We have had edge filtering in place for a long time, since we ran Solaris on Suns in fact, configured automatically from our machine configuration system (lcfg). This has proved to be very successful in practice. Our main edge routers typically reject a couple of million bogus packets per day, though this is still rather less than 0.5% of their total throughput. We mostly don’t log this in detail, as there’s just too much of it and most of it isn’t very interesting, but we do have a couple of externally-visible machines which log more extensively. These show several thousand scans per day, mostly for various Microsoft services, against individual IP addresses which have not been in use for several years.
The first of the projects I mentioned was “Scanning for Compromised Machines“. After some investigation of our own, we learned that the University would be buying in to the ESISS scanning tool. We now have this in use, regularly scanning all machines (managed and self-managed) with open firewall holes. This has proved to be reasonably successful, and has thrown up a number of cases for further investigation. Where these are with self-managed machines, we follow up with the machine’s manager to have any vulnerabilties closed down.

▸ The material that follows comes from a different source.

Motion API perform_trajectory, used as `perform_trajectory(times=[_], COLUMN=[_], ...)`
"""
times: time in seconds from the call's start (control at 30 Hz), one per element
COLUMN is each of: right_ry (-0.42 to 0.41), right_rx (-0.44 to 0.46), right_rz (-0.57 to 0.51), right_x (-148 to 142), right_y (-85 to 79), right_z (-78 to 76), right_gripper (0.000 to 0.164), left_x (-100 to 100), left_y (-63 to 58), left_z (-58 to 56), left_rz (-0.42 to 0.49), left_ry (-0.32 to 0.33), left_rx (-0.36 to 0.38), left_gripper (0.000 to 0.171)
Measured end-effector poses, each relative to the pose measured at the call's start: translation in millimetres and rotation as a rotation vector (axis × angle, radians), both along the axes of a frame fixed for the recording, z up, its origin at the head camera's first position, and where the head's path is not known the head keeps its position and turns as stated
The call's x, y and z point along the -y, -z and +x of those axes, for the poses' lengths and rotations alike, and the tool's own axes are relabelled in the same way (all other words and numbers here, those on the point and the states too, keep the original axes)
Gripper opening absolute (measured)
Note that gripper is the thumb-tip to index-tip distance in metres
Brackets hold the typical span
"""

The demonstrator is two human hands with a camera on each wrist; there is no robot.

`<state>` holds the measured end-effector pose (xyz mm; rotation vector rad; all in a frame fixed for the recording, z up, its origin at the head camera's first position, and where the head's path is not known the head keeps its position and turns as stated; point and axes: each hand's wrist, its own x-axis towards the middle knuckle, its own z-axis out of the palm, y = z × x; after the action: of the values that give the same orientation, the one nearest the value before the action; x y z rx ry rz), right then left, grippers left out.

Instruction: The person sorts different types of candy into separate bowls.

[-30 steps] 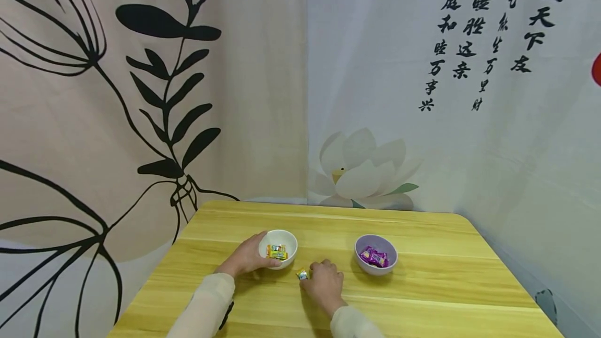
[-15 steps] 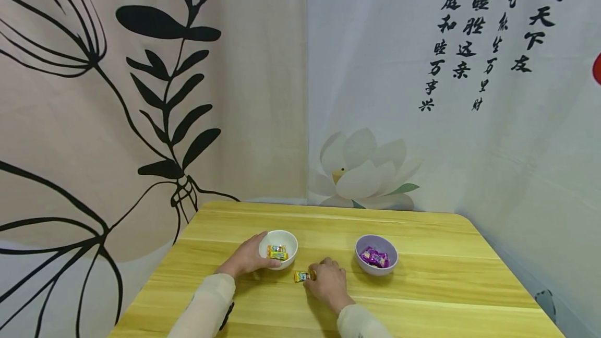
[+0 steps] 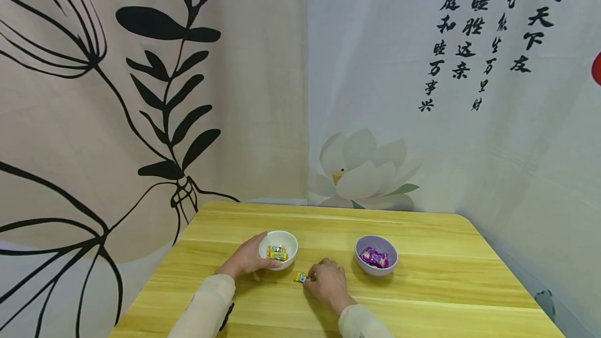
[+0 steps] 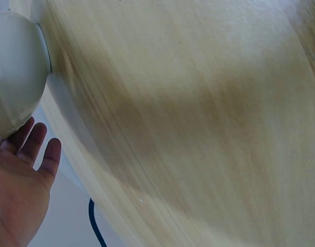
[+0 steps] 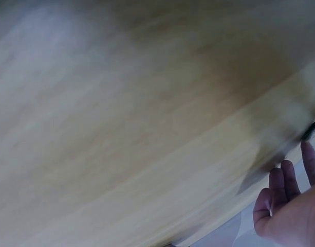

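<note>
My left hand (image 3: 249, 255) grips a white bowl (image 3: 291, 250) at its left side, thumb along the near wall and fingers behind. Yellow-wrapped candies (image 3: 277, 253) lie inside that bowl. In the left wrist view the bowl's outer wall (image 4: 18, 67) shows against the fingers. To the right, low over the table, my right hand (image 3: 327, 281) pinches a small yellow-wrapped candy (image 3: 300, 277) between thumb and index finger; part of the candy is hidden by the fingers. The right wrist view shows the hand (image 5: 293, 206) with its other fingers curled and only a dark bit at the fingertips.
A purple bowl (image 3: 393, 261) with purple-wrapped candies (image 3: 374, 257) stands right of my right hand. Both bowls stand on a wooden table (image 3: 446, 296). Behind the table hangs a printed cloth (image 3: 263, 93) with plants, a lotus and writing.
My right hand has shifted slightly to the right. The candy at its fingertips showed more of its length half a second ago than now. The left hand and both bowls stay put.
</note>
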<state>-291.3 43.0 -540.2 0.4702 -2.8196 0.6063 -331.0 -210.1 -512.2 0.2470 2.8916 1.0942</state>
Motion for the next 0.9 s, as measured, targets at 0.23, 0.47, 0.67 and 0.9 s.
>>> perform_trajectory(times=[0.23,0.47,0.67,0.9], right_ry=[-0.016,-0.015,-0.007,0.016], right_rx=[0.008,0.008,0.023,0.008], right_rz=[0.032,-0.013,-0.044,-0.091], right_x=[-0.7,-1.4,-3.5,-7.6], right_y=[0.9,-0.8,-3.8,-7.2], right_z=[-2.3,-0.5,-0.6,-9.0], right_gripper=[0.023,0.018,0.020,0.024], left_x=[-0.2,0.0,0.0,0.6], left_y=[0.3,1.0,1.1,1.1], left_z=[-0.6,-0.7,-0.4,0.1], left_rz=[0.010,0.007,0.015,0.009], left_ry=[0.006,0.013,0.018,0.017], left_rx=[0.000,-0.007,-0.006,-0.006], left_gripper=[0.114,0.115,0.115,0.115])
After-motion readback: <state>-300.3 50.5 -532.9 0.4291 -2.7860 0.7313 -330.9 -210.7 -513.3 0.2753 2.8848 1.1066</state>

The other project was a pilot Intrusion Detection System. This was a useful exercise, and the experience gained will certainly be helpful if we do later implement this as a full service, though overall the result was rather less useful than the “Scanning” project for reasons which are listed in more detail in the report. In summary, though, the reports it produces are rather noisy due to our heterogeneous environment, and the rules we use are a couple of weeks or so behind the leading edge so we tend to hear about (and patch!) vulnerabilities through other routes before they start to show in the reports. We’ll leave the pilot system running, so long as it doesn’t interfere with the proper functioning of our network, but there would still be quite a bit of work required to bring it up to production standard, and that effort just isn’t available at the moment as a result of the SL7 upgrades and the Appleton Tower decant.